Selon Claire Flurin et Catherine Sabbah, « quatre pistes se dessinent : l’émergence de solutions d’hébergement mixtes où l’on vit, travaille et se divertit ; le renforcement des typologies partagées, de type co-living, les meilleures dans l’optimisation du trio coût-flexibilité-lien humain ; de nouveaux types d’occupation, 3e voie entre propriété et location ; enfin, le développement de lieux de résidence gérés sans casse-tête : des logements faciles à louer, à vivre et à quitter. Toutes ces idées sont déjà dans l’air. » Encore faut-il qu’elles deviennent aujourd’hui des normes. Autant pour rendre la sortie de crise vertueuse remarquent les deux spécialistes que pour créer de nouveaux marchés.

 

Réinvestir les territoires pour changer l’habitat

Paris voit ses habitants fuir. Certains choisissent la campagne, ce qui pourrait donner lieu à un phénomène de réappropriation des territoires.

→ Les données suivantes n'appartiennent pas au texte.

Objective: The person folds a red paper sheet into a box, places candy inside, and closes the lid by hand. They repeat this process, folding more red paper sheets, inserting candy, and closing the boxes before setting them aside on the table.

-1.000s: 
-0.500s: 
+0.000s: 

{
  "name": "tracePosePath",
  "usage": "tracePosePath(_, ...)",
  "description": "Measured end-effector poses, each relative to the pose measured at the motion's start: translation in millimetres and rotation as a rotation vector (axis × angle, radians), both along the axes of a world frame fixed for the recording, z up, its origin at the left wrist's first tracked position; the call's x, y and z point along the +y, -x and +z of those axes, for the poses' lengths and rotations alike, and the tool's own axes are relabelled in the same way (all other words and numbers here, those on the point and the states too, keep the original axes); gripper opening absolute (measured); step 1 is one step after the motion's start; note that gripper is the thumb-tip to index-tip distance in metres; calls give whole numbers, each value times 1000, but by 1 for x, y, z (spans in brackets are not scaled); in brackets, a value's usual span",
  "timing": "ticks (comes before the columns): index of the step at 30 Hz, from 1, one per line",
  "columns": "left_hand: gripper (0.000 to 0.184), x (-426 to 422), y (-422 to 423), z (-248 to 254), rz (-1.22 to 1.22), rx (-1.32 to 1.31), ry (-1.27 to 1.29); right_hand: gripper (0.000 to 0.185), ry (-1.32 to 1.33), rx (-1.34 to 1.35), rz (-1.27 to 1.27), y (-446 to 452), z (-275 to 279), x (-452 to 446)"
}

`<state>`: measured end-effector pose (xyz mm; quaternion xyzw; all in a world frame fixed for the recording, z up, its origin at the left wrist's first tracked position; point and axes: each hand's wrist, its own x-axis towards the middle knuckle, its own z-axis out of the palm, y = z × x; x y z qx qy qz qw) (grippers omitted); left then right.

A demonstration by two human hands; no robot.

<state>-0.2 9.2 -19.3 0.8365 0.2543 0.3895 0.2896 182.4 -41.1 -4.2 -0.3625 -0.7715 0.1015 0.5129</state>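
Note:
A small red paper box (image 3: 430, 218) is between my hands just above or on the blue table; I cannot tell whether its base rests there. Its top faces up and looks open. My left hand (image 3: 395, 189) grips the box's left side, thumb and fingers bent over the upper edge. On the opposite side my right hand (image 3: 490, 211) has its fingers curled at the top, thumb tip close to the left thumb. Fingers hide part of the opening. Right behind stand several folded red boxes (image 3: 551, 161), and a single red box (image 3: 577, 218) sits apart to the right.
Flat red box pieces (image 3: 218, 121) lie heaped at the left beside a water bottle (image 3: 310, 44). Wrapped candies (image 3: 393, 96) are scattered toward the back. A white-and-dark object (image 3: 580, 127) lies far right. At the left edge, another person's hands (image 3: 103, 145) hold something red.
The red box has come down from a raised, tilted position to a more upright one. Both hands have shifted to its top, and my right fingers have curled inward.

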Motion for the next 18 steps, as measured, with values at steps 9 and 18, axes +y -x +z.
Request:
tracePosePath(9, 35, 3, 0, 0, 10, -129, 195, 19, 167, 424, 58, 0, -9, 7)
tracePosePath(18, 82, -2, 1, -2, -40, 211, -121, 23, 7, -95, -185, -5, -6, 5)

C’est ce que préconise l’Institut Sapiens, un think thank français qui place l’humain au cœur du numérique. Il vient d’y consacrer un rapport proposant différentes pistes pour réinvestir les territoires.

Contrairement aux métropoles, de nombreuses provinces et villes moyennes ne souffrent pas de pression trop forte sur le logement. Or, rappelle l’Insee, 74 % des ménages vivant dans un logement sur-occupé habitent dans une agglomération de plus de 100 000 habitants.

 

Améliorer le logement… grâce aux provinces

Le think tank dresse une liste de propositions permettant de rendre attractifs des territoires délaissés par les populations actives :

  • Couvrir 100% du territoire avec la 4G et non plus uniquement 100% de la population. Il faut rendre les zones blanches attractives pour les populations actives.
  • Assurer l’accès simple aux services publics en ligne.
  • Déployer la mission de professionnels de santé de premier re­cours pour remédier aux déserts médicaux et par­ticiper à l’orientation et à la prise en charge des personnes en de­mande de soins primaires.
  • S’appuyer sur les ressources de l’économie circulaire pour créer des nouveaux emplois.
  • Encourager le télétravail vert : permettre aux actifs travaillant dans des métropoles d’habiter dans les territoires.
  • S’appuyer sur les Fab-Lab pour réindustrialiser les territoires.

Ces propositions vont également dans le sens des régions pour qui devenir attractives est un enjeu majeur. Jusque-là en effet, ce sont surtout les free lance et les travailleurs indépendants qui pouvaient se permettre de quitter la ville pour habiter la campagne. Certaines structures comme l’Ambassade du Perche accompagnent les indécis pour leur présenter les avantages de la vie à la campagne. Et les collectivités rivalisent d’imagination pour attirer les habitants.

 

La qualité de vie pour tous

La mise en place rapide du télétravail, son intérêt pour les entreprises et pour les employés seraient l’occasion de réinvestir des territoires et des campagnes jusque-là délaissés et ainsi changer l’habitat … Une meilleure répartition de la population présenterait de nombreux avantages : réduire le problème du mal logement, et de l’isolement en repeuplant des villages délaissés, participer au développement économique de l’ensemble du territoire et tout simplement, comme le rappelle Olivier Babeau, président fondateur de l’Institut Sapiens, profiter enfin de « l’extraordinaire richesse de nos provinces – leur beauté, la densité de leurs racines historiques, la qualité de vie. »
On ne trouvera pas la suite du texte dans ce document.